Work to be completed = Only the count is needed. Count the lines below with the word "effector" in them.

Data shown =
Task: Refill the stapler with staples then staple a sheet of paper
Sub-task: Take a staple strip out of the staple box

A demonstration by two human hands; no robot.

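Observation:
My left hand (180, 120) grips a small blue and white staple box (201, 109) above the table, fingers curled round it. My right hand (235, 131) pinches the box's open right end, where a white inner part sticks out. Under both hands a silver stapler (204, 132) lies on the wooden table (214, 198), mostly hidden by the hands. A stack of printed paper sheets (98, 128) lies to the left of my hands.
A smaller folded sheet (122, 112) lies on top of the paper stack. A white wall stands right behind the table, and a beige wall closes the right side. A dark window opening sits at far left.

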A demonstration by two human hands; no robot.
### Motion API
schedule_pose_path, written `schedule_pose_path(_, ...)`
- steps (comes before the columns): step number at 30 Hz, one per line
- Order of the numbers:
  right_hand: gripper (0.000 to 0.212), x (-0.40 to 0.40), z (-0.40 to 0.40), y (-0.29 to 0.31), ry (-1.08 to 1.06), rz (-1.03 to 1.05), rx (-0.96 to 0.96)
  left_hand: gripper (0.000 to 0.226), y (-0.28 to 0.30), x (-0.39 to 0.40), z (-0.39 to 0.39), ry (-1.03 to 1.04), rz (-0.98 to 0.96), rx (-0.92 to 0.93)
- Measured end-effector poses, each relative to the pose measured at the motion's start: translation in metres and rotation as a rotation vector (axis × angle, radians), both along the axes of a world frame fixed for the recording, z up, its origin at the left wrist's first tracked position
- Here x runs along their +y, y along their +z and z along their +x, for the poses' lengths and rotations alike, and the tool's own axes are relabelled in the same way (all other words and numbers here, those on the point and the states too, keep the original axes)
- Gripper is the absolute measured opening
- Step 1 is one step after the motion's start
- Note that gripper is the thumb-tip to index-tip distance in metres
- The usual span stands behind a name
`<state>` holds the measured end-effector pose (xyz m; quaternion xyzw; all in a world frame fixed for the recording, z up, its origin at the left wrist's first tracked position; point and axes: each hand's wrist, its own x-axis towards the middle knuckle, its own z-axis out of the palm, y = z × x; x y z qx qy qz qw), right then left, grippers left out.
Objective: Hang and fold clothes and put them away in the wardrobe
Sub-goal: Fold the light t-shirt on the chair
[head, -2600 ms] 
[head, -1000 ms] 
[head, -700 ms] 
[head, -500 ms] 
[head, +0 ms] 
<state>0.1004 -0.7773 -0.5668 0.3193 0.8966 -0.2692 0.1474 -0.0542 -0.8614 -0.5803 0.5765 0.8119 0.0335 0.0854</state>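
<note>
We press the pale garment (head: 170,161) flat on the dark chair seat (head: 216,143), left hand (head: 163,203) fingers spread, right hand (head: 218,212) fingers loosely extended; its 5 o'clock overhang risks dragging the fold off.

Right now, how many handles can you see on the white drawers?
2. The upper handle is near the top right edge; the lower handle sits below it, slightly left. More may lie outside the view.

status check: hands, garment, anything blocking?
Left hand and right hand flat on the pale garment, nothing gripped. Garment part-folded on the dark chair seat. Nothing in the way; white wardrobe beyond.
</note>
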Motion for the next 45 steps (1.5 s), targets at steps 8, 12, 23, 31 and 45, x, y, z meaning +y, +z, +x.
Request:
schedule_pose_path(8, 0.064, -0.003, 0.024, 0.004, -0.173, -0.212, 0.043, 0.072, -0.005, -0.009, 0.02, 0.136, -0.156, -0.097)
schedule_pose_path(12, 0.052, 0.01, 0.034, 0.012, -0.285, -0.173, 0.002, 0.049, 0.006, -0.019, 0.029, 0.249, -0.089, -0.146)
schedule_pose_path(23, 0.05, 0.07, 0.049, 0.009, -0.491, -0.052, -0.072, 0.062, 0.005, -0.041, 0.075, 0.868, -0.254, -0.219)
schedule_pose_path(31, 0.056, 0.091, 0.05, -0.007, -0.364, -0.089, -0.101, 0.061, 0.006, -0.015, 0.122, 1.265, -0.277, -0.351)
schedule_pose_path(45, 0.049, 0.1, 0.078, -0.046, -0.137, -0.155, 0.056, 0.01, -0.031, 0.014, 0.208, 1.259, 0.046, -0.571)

Result = 2